### WORK ITEM
Each line in the listing below needs to be transcribed exactly.
______________________________
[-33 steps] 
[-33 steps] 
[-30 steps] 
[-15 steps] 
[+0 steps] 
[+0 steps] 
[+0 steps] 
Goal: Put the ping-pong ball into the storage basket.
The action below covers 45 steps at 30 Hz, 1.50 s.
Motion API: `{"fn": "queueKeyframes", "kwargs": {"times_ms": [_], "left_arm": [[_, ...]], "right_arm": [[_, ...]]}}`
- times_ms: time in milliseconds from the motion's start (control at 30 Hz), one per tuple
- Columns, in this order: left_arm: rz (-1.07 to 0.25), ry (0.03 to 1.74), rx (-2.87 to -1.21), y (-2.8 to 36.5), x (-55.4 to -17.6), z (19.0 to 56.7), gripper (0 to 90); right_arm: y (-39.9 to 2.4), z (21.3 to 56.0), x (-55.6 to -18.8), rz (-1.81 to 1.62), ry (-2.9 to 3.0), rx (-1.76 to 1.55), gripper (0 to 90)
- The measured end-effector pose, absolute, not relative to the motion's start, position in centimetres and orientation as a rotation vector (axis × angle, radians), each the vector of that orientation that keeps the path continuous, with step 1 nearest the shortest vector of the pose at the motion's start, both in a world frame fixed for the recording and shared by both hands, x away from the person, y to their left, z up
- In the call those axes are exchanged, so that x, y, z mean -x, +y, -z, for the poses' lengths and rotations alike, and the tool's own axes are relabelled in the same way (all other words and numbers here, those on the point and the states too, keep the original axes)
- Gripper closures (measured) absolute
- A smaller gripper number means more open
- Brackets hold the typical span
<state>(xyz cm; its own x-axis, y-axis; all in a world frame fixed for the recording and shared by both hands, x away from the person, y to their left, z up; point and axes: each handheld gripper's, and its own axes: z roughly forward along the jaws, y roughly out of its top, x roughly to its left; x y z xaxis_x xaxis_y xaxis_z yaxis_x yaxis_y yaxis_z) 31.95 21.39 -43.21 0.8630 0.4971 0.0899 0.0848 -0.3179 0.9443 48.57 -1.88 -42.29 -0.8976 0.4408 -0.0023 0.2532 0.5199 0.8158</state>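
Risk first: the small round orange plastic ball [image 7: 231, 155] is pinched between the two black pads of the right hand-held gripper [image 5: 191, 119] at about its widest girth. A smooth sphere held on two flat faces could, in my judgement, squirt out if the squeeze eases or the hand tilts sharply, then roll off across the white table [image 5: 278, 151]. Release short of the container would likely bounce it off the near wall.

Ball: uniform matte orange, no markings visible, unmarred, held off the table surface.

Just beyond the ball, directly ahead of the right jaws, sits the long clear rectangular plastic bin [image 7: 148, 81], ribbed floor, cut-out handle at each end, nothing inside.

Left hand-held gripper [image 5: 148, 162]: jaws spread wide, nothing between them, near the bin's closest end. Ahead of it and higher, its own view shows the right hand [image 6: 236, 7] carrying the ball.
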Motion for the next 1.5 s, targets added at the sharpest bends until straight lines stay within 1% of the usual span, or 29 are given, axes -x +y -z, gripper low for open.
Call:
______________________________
### SOLUTION
[-33 steps] 
[-33 steps] 
[-30 steps] 
[-15 steps] 
[+0 steps] 
[+0 steps] 
[+0 steps] 
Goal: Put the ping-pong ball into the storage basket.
The action below covers 45 steps at 30 Hz, 1.50 s.
Motion API: `{"fn": "queueKeyframes", "kwargs": {"times_ms": [_], "left_arm": [[_, ...]], "right_arm": [[_, ...]]}}`
- times_ms: time in milliseconds from the motion's start (control at 30 Hz), one per tuple
- Columns, in this order: left_arm: rz (-1.07 to 0.25), ry (0.03 to 1.74), rx (-2.87 to -1.21), y (-2.8 to 36.5), x (-55.4 to -17.6), z (19.0 to 56.7), gripper (0 to 90); right_arm: y (-39.9 to 2.4), z (21.3 to 56.0), x (-55.6 to -18.8), rz (-1.81 to 1.62), ry (-2.9 to 3.0), rx (-1.76 to 1.55), gripper (0 to 90)
- The measured end-effector pose, absolute, not relative to the motion's start, position in centimetres and orientation as a rotation vector (axis × angle, radians), each the vector of that orientation that keeps the path continuous, with step 1 nearest the shortest vector of the pose at the motion's start, both in a world frame fixed for the recording and shared by both hands, x away from the person, y to their left, z up
- In the call those axes are exchanged, so that x, y, z mean -x, +y, -z, for the poses' lengths and rotations alike, and the tool's own axes are relabelled in the same way (all other words and numbers here, those on the point and the states too, keep the original axes)
- Gripper closures (measured) absolute
- A smaller gripper number means more open
- Brackets hold the typical span
<state>(xyz cm; its own x-axis, y-axis; all in a world frame fixed for the recording and shared by both hands, x away from the person, y to their left, z up; point and axes: each handheld gripper's, and its own axes: z roughly forward along the jaws, y roughly out of its top, x roughly to its left; x y z xaxis_x xaxis_y xaxis_z yaxis_x yaxis_y yaxis_z) 31.95 21.39 -43.21 0.8630 0.4971 0.0899 0.0848 -0.3179 0.9443 48.57 -1.88 -42.29 -0.8976 0.4408 -0.0023 0.2532 0.5199 0.8158</state>
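Risk first: the small round orange plastic ball [image 7: 231, 155] is pinched between the two black pads of the right hand-held gripper [image 5: 191, 119] at about its widest girth. A smooth sphere held on two flat faces could, in my judgement, squirt out if the squeeze eases or the hand tilts sharply, then roll off across the white table [image 5: 278, 151]. Release short of the container would likely bounce it off the near wall.

Ball: uniform matte orange, no markings visible, unmarred, held off the table surface.

Just beyond the ball, directly ahead of the right jaws, sits the long clear rectangular plastic bin [image 7: 148, 81], ribbed floor, cut-out handle at each end, nothing inside.

Left hand-held gripper [image 5: 148, 162]: jaws spread wide, nothing between them, near the bin's closest end. Ahead of it and higher, its own view shows the right hand [image 6: 236, 7] carrying the ball.
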Motion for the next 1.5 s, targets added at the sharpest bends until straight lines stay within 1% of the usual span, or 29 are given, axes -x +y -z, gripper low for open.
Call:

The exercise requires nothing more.